PROBLEM REQUIREMENTS
A faithful transcription is wanted of the lines from the top of the material through the line that holds "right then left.", both ends included, leaving out the pictures.

BEGIN

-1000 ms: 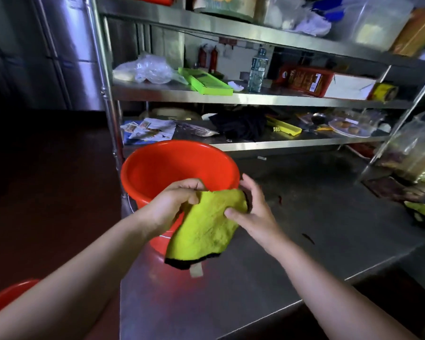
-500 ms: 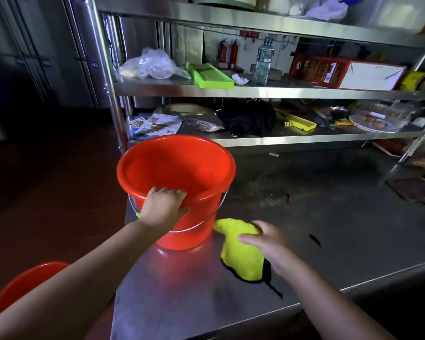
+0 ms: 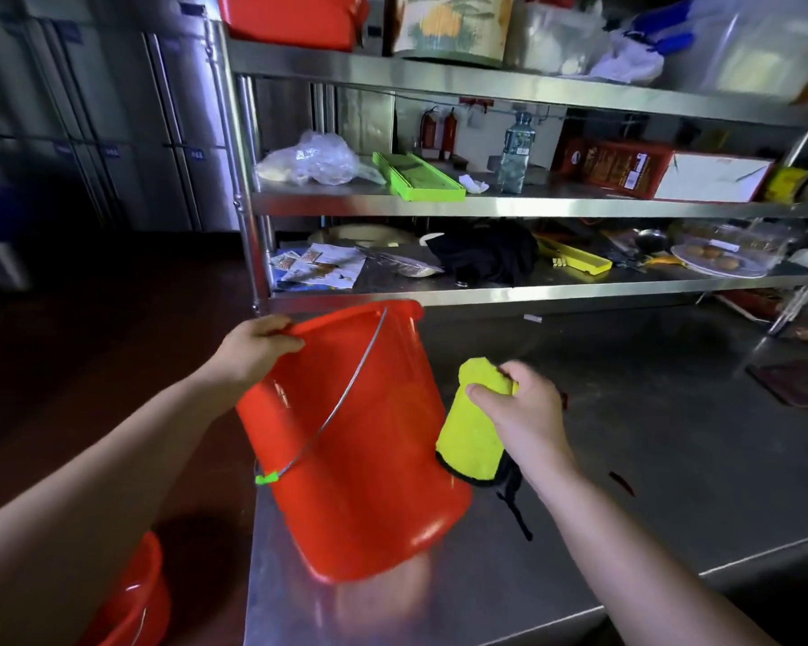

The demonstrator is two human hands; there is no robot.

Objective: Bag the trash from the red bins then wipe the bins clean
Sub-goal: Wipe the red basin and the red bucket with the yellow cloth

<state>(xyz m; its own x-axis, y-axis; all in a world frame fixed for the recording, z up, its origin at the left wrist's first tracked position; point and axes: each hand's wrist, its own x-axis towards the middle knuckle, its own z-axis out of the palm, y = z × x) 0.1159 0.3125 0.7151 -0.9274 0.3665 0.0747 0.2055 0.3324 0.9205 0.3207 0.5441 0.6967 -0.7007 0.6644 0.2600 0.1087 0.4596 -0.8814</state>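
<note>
Right, down in the far left corner the rim of a second red bin [image 3: 127, 599] peeks in from the floor, and just above it the left hand [image 3: 253, 349] has its fingers curled over the rim of the red bucket [image 3: 360, 449], which is tipped hard over, mouth turned away toward the shelving, base swung near the camera and seemingly lifted off the steel desk [image 3: 649, 482]. The wire handle [image 3: 341, 403] lies slack across its side. It looks light, empty and stiff-walled, so a one-handed rim hold should do, though that glossy plastic could slip if wet, and the rolled lip is the safest purchase. Moving right, the yellow cloth [image 3: 472, 435] hangs just beside the bucket wall, soft and floppy, black-edged at the bottom. The right hand [image 3: 523, 412] pinches it at the top, thumb over the front, fingers wrapped behind. My read: the outside wipe comes next, and bunching the cloth into the palm would give firmer pressure.
</note>
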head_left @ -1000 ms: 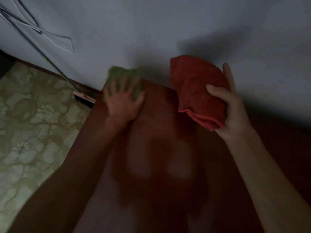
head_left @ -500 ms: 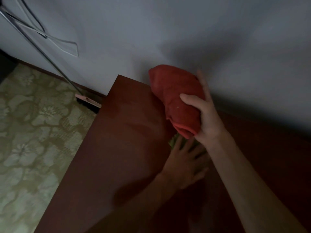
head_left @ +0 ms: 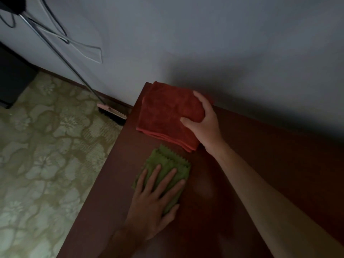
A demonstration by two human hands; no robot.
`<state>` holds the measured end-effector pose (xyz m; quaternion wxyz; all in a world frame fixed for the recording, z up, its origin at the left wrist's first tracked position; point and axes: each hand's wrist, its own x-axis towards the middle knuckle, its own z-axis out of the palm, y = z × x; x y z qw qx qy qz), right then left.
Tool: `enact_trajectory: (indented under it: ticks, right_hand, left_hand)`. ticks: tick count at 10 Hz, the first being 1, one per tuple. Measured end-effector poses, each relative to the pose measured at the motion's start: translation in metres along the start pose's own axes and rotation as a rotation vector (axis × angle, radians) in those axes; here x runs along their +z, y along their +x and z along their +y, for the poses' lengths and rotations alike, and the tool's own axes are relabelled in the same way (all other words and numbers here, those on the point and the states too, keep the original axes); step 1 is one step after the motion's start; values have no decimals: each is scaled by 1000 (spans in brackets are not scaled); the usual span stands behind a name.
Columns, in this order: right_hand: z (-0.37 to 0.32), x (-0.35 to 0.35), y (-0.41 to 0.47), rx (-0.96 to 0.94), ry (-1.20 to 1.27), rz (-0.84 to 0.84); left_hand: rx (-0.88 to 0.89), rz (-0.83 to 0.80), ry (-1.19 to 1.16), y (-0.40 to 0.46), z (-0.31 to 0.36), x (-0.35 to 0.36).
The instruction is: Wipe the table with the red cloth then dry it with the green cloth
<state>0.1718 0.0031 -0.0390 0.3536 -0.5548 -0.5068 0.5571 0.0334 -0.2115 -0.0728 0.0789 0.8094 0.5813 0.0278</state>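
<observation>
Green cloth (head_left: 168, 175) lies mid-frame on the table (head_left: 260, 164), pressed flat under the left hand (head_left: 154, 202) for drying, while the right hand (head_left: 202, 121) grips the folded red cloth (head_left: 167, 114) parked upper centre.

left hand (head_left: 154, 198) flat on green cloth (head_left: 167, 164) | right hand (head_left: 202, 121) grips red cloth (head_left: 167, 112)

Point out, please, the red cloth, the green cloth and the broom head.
red cloth (head_left: 167, 112), head view, middle of its folded top face.
green cloth (head_left: 167, 162), head view, bare part beyond the fingers.
broom head (head_left: 111, 113), head view, middle of its pale block.
</observation>
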Motion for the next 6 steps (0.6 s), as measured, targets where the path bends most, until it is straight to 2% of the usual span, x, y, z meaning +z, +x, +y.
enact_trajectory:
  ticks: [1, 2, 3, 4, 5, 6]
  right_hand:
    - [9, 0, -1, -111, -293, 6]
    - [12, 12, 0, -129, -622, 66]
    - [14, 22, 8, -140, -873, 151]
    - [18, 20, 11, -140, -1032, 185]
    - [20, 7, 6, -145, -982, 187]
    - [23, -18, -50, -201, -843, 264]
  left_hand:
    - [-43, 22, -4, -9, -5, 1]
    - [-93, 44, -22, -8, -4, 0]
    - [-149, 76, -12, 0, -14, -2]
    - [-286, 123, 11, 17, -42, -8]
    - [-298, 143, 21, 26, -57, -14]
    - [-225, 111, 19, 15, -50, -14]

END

YOUR SOLUTION
-1000 ms: 
-500 ms: 
+0 ms: 

The demonstrator is two human hands; there is no robot.

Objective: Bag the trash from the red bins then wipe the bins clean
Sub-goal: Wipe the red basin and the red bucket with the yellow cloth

<state>(xyz m; its own x-axis, y-axis; all in a world frame fixed for the recording, z up, its origin at the left wrist's first tracked position; point and axes: each hand's wrist, its own x-axis towards the middle knuckle, its own z-axis out of the palm, y = z × x) 0.1159 0.3125 0.7151 -0.9274 0.3665 0.0747 0.2055 0.3324 0.9205 0.3207 0.5441 0.6967 -0.7007 0.6644 0.2600 0.1087 0.4596 -0.8814</state>
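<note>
Right, down in the far left corner the rim of a second red bin [image 3: 127, 599] peeks in from the floor, and just above it the left hand [image 3: 253, 349] has its fingers curled over the rim of the red bucket [image 3: 360, 449], which is tipped hard over, mouth turned away toward the shelving, base swung near the camera and seemingly lifted off the steel desk [image 3: 649, 482]. The wire handle [image 3: 341, 403] lies slack across its side. It looks light, empty and stiff-walled, so a one-handed rim hold should do, though that glossy plastic could slip if wet, and the rolled lip is the safest purchase. Moving right, the yellow cloth [image 3: 472, 435] hangs just beside the bucket wall, soft and floppy, black-edged at the bottom. The right hand [image 3: 523, 412] pinches it at the top, thumb over the front, fingers wrapped behind. My read: the outside wipe comes next, and bunching the cloth into the palm would give firmer pressure.
</note>
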head_left @ -1000 ms: 
head_left @ -500 ms: 
head_left @ +0 ms: 
A demonstration by two human hands; no robot.
`<state>` holds the measured end-effector pose (xyz m; quaternion wxyz; all in a world frame fixed for the recording, z up, its origin at the left wrist's first tracked position; point and axes: each hand's wrist, its own x-axis towards the middle knuckle, its own z-axis out of the palm, y = z × x; x y z qw qx qy qz), right then left.

This finishes the exercise.